Véronica Cusin

Les différentes formes d’ASI sont liées au locus 5q13 dans 95% des cas. Cette région contient au moins 4 gènes dupliqués en miroir, dont SMN. SMN1, localisé dans la partie télomérique de cette région, et SMN2, localisé dans la partie centromérique, ont une homologie de séquence très élevée. Seules cinq divergences connues permettent de différencier les deux gènes. Du point de vue fonctionnel, SMN1 produit majoritairement un transcrit complet tandis que celui majoritaire de SMN2 ne contient pas d’exon 7. Cet épissage alternatif est due à une des divergences localisée dans le deuxième codon de l’exon 7. Chez 98% des patients ASI, le gène SMN1 est absent. Le diagnostic moléculaire est basé sur la recherche de la délétion homozygote de l’exon 7 du gène SMN1 car l’existence de gènes hybrides rend la recherche des autres divergences moins fiables.

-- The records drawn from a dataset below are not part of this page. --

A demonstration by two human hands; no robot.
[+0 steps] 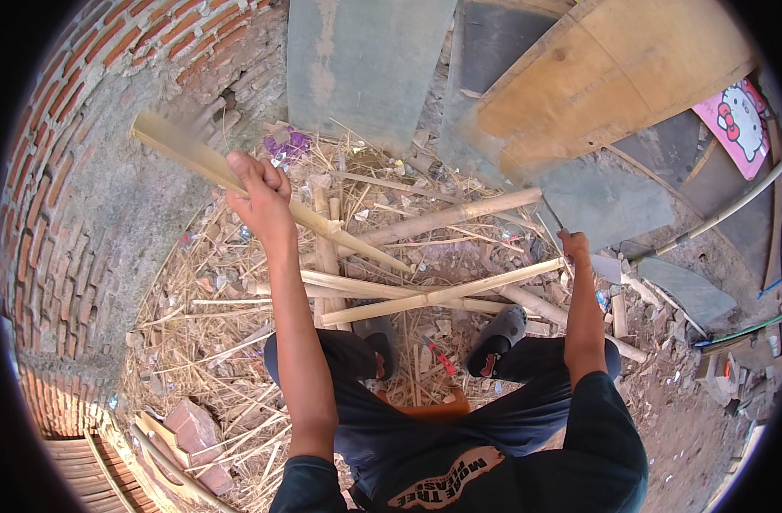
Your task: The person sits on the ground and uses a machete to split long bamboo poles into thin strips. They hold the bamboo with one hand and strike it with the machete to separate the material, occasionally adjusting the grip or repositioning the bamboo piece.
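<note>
My left hand (262, 198), raised at the left, is closed around a long split length of bamboo (185, 150). The piece slants from upper left down toward the middle; its far left end is smeared by motion. At the right, my right hand (573, 244) is closed on the handle of a knife (551, 212) with a thin, dark blade seen nearly edge-on. The blade points up and left, close to the end of a round bamboo pole (459, 210) on the ground. Between the hands, two split bamboo strips (493, 280) lie crossed before my feet.
Straw, bamboo scraps and rubble (228, 342) cover the ground. A red-handled tool (443, 359) lies between my shoes, near an orange seat (425, 409). A brick wall (74, 197) rises at left; grey boards (365, 68) and a brown panel (613, 77) lean at the back.
</note>
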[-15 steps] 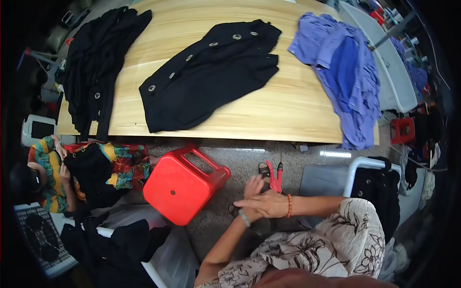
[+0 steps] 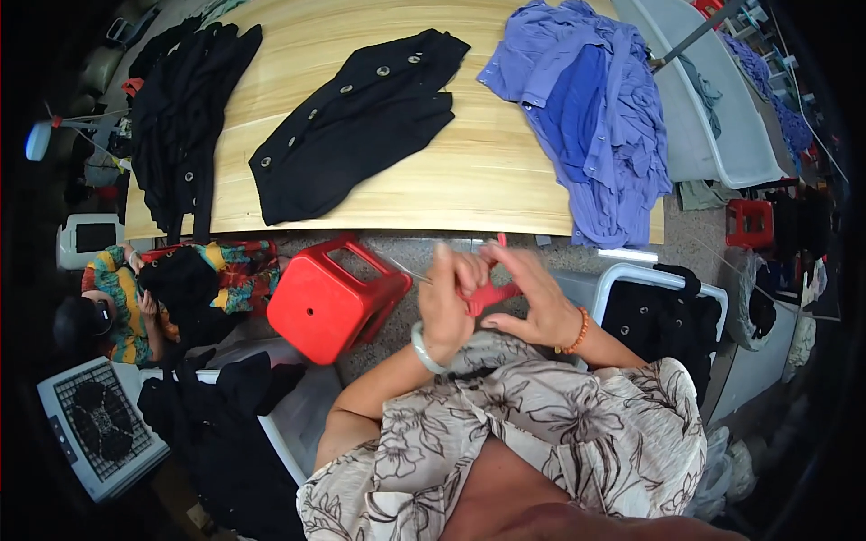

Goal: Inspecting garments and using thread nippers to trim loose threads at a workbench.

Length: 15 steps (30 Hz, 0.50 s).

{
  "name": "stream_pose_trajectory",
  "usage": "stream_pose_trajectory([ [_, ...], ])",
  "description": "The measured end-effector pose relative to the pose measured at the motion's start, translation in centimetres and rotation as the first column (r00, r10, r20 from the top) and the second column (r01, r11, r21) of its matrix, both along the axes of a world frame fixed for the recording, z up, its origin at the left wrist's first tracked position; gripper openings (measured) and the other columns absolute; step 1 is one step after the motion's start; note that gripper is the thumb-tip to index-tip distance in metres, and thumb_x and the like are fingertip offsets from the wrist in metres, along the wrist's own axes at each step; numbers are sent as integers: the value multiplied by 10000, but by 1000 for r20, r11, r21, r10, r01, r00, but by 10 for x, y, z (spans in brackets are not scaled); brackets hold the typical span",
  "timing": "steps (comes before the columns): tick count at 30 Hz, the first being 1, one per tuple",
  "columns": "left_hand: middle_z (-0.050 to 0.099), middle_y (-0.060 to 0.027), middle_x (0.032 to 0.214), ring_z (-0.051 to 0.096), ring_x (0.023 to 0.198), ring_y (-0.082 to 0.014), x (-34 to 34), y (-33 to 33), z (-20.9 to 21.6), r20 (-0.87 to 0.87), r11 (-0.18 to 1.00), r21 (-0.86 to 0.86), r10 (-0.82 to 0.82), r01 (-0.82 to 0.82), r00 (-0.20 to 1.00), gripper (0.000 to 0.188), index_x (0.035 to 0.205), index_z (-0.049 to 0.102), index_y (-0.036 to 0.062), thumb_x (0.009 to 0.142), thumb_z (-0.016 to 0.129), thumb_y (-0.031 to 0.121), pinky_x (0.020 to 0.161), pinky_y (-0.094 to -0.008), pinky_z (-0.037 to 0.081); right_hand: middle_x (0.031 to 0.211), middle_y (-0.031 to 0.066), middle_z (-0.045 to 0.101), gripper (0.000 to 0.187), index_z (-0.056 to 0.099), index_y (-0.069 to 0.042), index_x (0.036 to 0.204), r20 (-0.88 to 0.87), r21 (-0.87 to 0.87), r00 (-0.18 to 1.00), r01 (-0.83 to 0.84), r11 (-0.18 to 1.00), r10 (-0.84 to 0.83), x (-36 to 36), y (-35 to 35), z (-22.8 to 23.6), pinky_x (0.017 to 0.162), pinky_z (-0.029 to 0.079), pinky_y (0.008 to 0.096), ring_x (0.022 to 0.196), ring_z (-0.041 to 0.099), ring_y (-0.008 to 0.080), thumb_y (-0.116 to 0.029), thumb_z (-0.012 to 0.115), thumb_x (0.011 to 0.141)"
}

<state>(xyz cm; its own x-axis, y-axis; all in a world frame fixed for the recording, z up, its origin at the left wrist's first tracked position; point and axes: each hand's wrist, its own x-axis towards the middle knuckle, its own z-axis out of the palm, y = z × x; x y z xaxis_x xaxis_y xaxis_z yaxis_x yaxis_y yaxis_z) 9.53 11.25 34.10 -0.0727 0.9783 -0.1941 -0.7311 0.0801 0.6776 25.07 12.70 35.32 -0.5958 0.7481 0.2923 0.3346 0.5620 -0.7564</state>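
My left hand [image 2: 446, 302], with a pale bangle at the wrist, is raised in front of my chest with its fingers curled in and blurred. Facing it, my right hand [image 2: 541, 307], wearing an orange bead bracelet, has its thumb and fingers spread apart. A red object [image 2: 489, 296] shows between the two hands. Its kind is unclear, as is whether the left fingers grip it or it lies behind them. Beyond the hands, a black garment with large round buttons [image 2: 352, 135] is spread on the wooden table [image 2: 433, 203].
A black garment [image 2: 180, 126] and purple garments [image 2: 622, 144] lie at the table's ends. A red stool [image 2: 316, 298] stands front left, beside a seated person [image 2: 131, 298] holding black cloth. Bins of black clothes [image 2: 663, 316] flank me. A fan [image 2: 99, 424] is at lower left.
Both hands have come up from low over the floor, where one crossed the other, and now face each other apart. The view has shifted; table and garments appear farther left and higher.
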Motion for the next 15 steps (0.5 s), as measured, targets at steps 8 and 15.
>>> stream_pose_trajectory([
  [8,393,-33,654,412,733,-191,17,40,70,175,997,-49,-43,52,984,511,691,413,76,1036,298,435,842,-347,387,1275,183,529,602,500,11,1296,134,146,965,206,968,-225,24,29,22,898,494,403,1093,571,364,-31,677,722],
  [15,603,-86,1088,542,1024,-155,-1,85,22,-209,948,-58,-318,313,925,318,1160,548,2,977,543,262,907,-298,440,1058,75,642,374,584,-100,1140,264,-59,921,311,949,-285,36,75,-4,684,535,398,880,658,298,-80,630,770],
])
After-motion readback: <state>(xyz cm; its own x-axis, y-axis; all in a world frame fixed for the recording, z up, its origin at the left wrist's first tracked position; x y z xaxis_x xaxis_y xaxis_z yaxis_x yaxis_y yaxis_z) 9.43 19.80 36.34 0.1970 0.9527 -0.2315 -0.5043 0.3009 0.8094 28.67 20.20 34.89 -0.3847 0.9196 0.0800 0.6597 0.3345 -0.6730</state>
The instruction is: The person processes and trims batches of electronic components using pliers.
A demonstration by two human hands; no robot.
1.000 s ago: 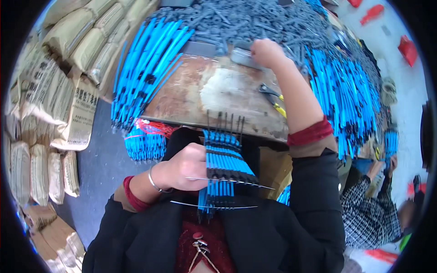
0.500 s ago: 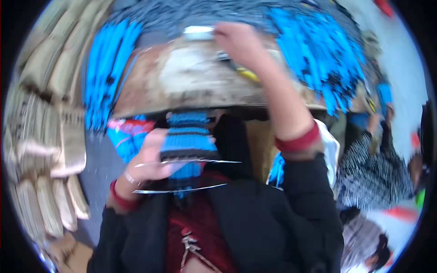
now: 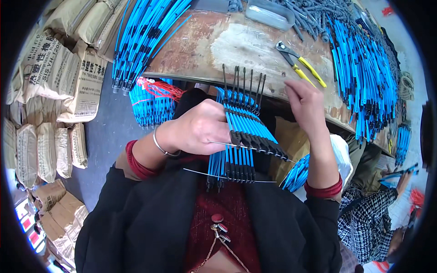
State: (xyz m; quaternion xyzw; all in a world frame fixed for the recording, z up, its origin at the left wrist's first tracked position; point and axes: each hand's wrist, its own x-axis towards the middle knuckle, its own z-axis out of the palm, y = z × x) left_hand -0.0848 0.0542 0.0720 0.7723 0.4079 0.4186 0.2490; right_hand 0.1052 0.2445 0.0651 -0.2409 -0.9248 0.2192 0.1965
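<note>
My left hand [image 3: 200, 129] is closed around a row of thin blue rods [image 3: 252, 125] with black ends, held in front of my chest. A thin metal wire [image 3: 217, 142] runs through the black ends of the upper row. Below it, a second wire [image 3: 195, 172] crosses another row of rods. Several black stems with small eyelets stick up from the far end. To the right of the rods, apart from them, is my right hand [image 3: 307, 102], its fingers curled and drawn together. Whatever lies between those fingertips cannot be made out.
Yellow-handled pliers [image 3: 314, 70] and a clear plastic tray [image 3: 268, 20] lie on the worn wooden table [image 3: 186, 50]. Blue rods are heaped at its left [image 3: 145, 36] and right. Grey parts are piled at the back. Paper sacks [image 3: 43, 73] stand left; a co-worker [image 3: 368, 218] is at the right.
My right hand has come back from the clear tray at the far side of the table toward the rods. My left hand still holds the rods, which now appear farther right.
</note>
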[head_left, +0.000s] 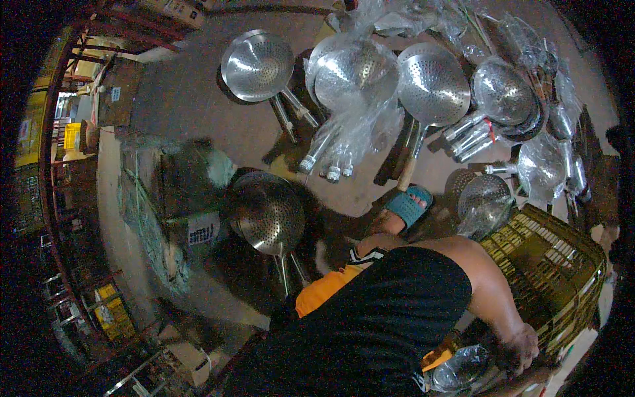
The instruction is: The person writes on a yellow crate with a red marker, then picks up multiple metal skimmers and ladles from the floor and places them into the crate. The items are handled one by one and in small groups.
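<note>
At the lower right, my right hand [520,349] hangs beside a yellow-green plastic crate [539,264], its fingers curled downward. Shadow hides what they hold, if anything. A clear plastic-wrapped item [461,368] lies close to that hand. My left hand does not show. My black-clothed body fills the bottom middle, with a foot in a blue sandal [408,206] beyond it. Left of the foot rests a perforated metal strainer [270,215] with two handle rods. More round strainers lie across the floor: a bare one [258,65], a plastic-wrapped one [354,73] and a wooden-handled one [433,85].
At the far right are more wrapped strainers [503,92], with a smaller one [486,198] beside the crate. A green-wrapped bundle [155,218] and a labelled box [198,228] stand on the left. Metal shelving [46,152] with yellow bins runs along the left edge.
</note>
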Demonstrator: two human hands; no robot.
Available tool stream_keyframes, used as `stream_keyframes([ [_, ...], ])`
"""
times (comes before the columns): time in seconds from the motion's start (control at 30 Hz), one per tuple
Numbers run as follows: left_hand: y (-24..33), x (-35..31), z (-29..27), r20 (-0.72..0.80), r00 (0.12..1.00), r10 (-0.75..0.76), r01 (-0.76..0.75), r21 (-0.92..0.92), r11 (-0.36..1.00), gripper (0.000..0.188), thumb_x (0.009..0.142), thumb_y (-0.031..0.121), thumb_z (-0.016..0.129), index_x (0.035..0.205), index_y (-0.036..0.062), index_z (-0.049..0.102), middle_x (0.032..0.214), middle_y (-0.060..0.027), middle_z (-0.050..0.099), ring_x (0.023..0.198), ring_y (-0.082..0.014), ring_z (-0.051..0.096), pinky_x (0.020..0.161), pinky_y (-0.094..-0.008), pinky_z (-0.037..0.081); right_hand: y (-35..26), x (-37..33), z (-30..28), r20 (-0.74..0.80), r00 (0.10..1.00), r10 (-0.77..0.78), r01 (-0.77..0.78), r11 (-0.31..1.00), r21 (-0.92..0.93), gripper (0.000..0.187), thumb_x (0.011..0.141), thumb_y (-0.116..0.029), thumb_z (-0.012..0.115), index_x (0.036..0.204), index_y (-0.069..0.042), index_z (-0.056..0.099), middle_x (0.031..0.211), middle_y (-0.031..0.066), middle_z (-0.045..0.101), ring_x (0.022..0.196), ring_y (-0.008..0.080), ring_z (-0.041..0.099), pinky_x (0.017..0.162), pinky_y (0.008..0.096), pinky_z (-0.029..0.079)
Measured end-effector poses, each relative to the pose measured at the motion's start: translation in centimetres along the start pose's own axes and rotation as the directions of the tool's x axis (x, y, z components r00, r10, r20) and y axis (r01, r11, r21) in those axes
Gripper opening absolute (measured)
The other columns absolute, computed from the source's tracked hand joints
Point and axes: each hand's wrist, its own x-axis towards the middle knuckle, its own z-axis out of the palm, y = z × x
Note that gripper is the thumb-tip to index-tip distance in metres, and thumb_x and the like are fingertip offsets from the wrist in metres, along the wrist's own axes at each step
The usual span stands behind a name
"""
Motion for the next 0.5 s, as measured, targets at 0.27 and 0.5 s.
stream_keyframes([
  [0.27, -0.3, 0.1, 1.3, -0.055, 0.998, 0.028, -0.027, 0.027, 0.999, 0.025, 0.091, 0.042, 0.050, 0.103, 0.0244, 0.064, 0.106, 0.0011, 0.067, 0.104, -0.0218, 0.063, 0.083, -0.0399, 0.051, 0.5, 0.1, -0.1, 0.013, 0.998, 0.056, -0.057, 0.998, 0.037, 0.017, 0.090, -0.026, 0.057, 0.092, -0.009, 0.055, 0.078, 0.0041, 0.049, 0.066, 0.0182, 0.045, 0.059, 0.0323, 0.040],
  [0.5, -0.4, 0.8, 1.2, -0.042, 0.997, 0.061, -0.058, 0.071, 0.996, 0.023, 0.092, 0.038, 0.050, 0.102, 0.0214, 0.062, 0.103, -0.0013, 0.066, 0.101, -0.0216, 0.063, 0.085, -0.0361, 0.049, 1.5, 0.0, -0.7, 0.014, 0.994, 0.106, -0.106, 0.993, 0.043, 0.015, 0.089, -0.026, 0.057, 0.089, -0.011, 0.055, 0.075, 0.0022, 0.047, 0.065, 0.0166, 0.044, 0.058, 0.0307, 0.039],
])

Les mécanismes moléculaires responsables de la perte de SMN1 dans les allèles sont de deux types :

1. Une délétion complète de SMN1 qui peut parfois également emporter SMN2
2. Une conversion génique qui augmente ainsi le nombre de copies de SMN2

Dans environ 2% des cas, ces remaniements surviennent au moment de la conception (événement de novo).

La description de mutations ponctuelles a confirmé le rôle primordial de SMN1. La plupart des mutations sont retrouvées dans les exons 3, 6 et 7, siège d’importants domaines fonctionnels (" tudor ", domaines de dimérisation et de liaison aux facteurs d’épissage et aux ARN). Les patients sont hétérozygotes composites, porteurs d’une délétion de SMN1 sur un chromosome et d’une mutation sur la seule copie présente. Ce statut peut toucher toutes les formes d’ASI. La recherche de la délétion hétérozygote est donc un préalable à la recherche de mutations et ceci chez des patients au diagnostic clinique certain, confirmé par la biopsie musculaire et la mesure des vitesses de conduction nerveuse. Dans les familles consanguines, il est indispensable d’étudier l’homozygotie du locus 5q13 avant d’entamer la recherche de mutations.

Ainsi, si la base moléculaire est la même dans toutes les formes d’ASI, quels sont donc les facteurs qui déterminent l’âge du début et la progression de la maladie ? Est-il possible de prévoir quelle forme développera un patient ?

L’étude du gène SMN2 semble apporter un début de réponse. En effet, malgré l’épissage de l’exon 7, celui-ci peut produire une fraction minoritaire de transcrit complet. La création du modèle animal privé de SMN1 et transfecté par SMN2 a montré que les souris porteuses de plusieurs copies de SMN2 développent une forme plus tardive et moins grave de la maladie, assimilée à un type III. Chez les patients, la corrélation entre le nombre de copies de SMN2 et les différentes formes de la maladie est évidente mais loin d’être stricte, comme en témoignent les rares familles multiplex chez lesquelles des enfants haploidentiques ont développé des formes différentes de la maladie. De plus, chez les hétérozygotes composites, les mutations ponctuelles peuvent affecter de façon variable la fonctionnalité de la protéine. Récemment, d’autres facteurs semblant intervenir dans la production du transcrit complet ont été décrit. Ainsi, les facteurs d’épissage qui entraînent l’inclusion de l’exon 7 et les protéines SR ont probablement un rôle fondamental ainsi que certains polymorphismes introniques. Des études chez l’homme, on peut extrapoler une corrélation grossière entre le nombre de copies de SMN2 et le phénotype bien que celle-ci ne soit valable que pour les phénotypes extrêmes et sujette à exceptions. Finalement, une corrélation valable pourrait seulement être mise en évidence par une étude du niveau d’ARN complet ou du dosage de la protéine.